Outro aspeto fundamental do amor é a capacidade de confiar no outro, sentir que se pode confiar no outro, sentir que se pode revelar as suas características mais profundas, as suas fragilidades e conflitos internos e que o outro consegue ou aprende a ser empático com tal e tem essas características em conta em momentos de fricção ou conflito do casal. Não usando esse conhecimento contra o outro. E esta confiança tem de ser recíproca obviamente.

Quando falamos em confiança também não podemos deixar de falar em traição e a sua relação com a honestidade.

Quando falamos em amor também temos de referir a capacidade de perdoar, nem tudo são rosas e existiram dissabores, desencontros e é muito importante essa capacidade para poder fazer avançar em determinadas alturas o casal.

O manejo da e na vida diária é outro ponto muito importante, a vida diária está cheia de desafios para um casal. A preparação e aceitação de que o dia-a-dia traz conflitos, dificuldades e diferentes formas de resolução das mesmas questões, seja na educação dos filhos, seja na logística da casa, seja na expectativa da sua vida sexual, com tudo o que isso implica de desafiante e também motivante. O “truque” está na tolerância e respeito mútuo pela forma de ser do outro e a consciência da necessidade de uma distribuição justa dos afazeres e responsabilidades.

Neste amor que vos falo hoje, existe uma dependência madura de dar e receber, de estar lá o outro e saber que o outro está lá para nós, deixar-se tomar conta e mais, que nós temos a responsabilidade em ajudar o outro a atingir os seus objetivos de vida, no seu projeto individual de felicidade.
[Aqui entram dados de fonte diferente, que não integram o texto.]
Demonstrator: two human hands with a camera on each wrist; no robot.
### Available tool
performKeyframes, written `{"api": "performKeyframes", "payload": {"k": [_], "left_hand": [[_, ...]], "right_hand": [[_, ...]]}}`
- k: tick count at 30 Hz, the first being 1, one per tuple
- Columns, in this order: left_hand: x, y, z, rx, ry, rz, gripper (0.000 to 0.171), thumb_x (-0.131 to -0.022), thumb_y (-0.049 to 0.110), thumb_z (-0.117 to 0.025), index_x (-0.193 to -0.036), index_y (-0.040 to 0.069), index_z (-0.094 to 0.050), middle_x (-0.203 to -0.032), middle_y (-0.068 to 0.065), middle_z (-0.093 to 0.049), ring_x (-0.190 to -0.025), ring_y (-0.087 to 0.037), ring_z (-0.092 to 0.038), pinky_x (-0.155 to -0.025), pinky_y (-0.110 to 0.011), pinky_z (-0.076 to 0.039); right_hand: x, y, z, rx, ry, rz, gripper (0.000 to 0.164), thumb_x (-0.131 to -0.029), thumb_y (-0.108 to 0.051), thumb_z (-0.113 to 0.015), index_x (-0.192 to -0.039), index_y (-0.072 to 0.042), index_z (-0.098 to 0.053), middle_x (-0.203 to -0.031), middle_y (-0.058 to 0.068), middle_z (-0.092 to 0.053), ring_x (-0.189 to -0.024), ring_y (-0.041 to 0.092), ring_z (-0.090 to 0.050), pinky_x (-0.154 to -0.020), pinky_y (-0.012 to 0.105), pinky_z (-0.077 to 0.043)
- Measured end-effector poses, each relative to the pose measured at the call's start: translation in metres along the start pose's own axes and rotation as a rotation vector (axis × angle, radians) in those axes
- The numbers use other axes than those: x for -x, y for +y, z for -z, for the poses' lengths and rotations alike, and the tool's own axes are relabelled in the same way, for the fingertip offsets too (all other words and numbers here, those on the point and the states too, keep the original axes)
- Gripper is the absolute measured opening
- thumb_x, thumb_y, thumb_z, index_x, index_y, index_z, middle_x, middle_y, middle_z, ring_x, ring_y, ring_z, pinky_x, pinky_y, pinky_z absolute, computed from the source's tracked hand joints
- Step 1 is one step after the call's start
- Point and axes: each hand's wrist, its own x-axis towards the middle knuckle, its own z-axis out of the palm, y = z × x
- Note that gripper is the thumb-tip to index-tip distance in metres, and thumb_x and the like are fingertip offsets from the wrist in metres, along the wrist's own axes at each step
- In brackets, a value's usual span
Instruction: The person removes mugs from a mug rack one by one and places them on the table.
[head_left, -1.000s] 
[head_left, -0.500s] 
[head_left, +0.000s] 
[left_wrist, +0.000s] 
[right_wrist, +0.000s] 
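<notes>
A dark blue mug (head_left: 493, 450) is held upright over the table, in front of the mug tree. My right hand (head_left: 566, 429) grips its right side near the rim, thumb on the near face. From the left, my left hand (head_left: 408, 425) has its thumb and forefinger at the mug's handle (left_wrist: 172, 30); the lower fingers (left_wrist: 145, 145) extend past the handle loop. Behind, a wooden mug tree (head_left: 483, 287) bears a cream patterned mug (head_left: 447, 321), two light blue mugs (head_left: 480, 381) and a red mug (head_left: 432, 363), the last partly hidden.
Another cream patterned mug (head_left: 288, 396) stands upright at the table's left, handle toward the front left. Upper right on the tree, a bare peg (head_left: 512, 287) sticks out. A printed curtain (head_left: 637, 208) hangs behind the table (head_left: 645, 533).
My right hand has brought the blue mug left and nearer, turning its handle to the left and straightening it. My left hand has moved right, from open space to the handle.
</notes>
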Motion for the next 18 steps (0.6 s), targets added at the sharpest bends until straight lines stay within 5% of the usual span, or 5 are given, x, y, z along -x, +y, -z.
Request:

Ver o outro crescer, evoluir, partilhar os seus momentos de sucesso, de alegria e sentir uma ternura nesse reconhecimento fará com que a relação se torne mais intensa e a ligação mais forte.

Quando falamos de sexo, algo que distingue uma relação de amizade e um casamento ou uma relação de casal, podemos pensar de uma forma simples, que com um relacionamento estável, próximo e maduro, o sexo pode ser algo muito especial, recorrente e excitante, podendo ao longo dos anos ir sendo substituído gradualmente por uma conexão emocional profunda que satisfaz mas depende, como em tudo que descrevi até ao momento, do casal.

Para terminar gostaria de deixar esta ideia batida de que Amar alguém é saber que o objeto de amor é alguém livre, que não vai gostar de nós por culpa ou coerção ou que, por outro lado, teremos de “aguentar” em nome de algo. Uma relação saudável e madura dá muito trabalho e nem sempre é fácil o transpor de alguns momentos da vida do casal, porque na vida também não o é. Quanto mais conseguirmos estabelecer uma relação flexível, honesta e criativa, mais hipóteses existe que dure e que nesse caminho possamos ser muitas vezes felizes e gerar felicidade.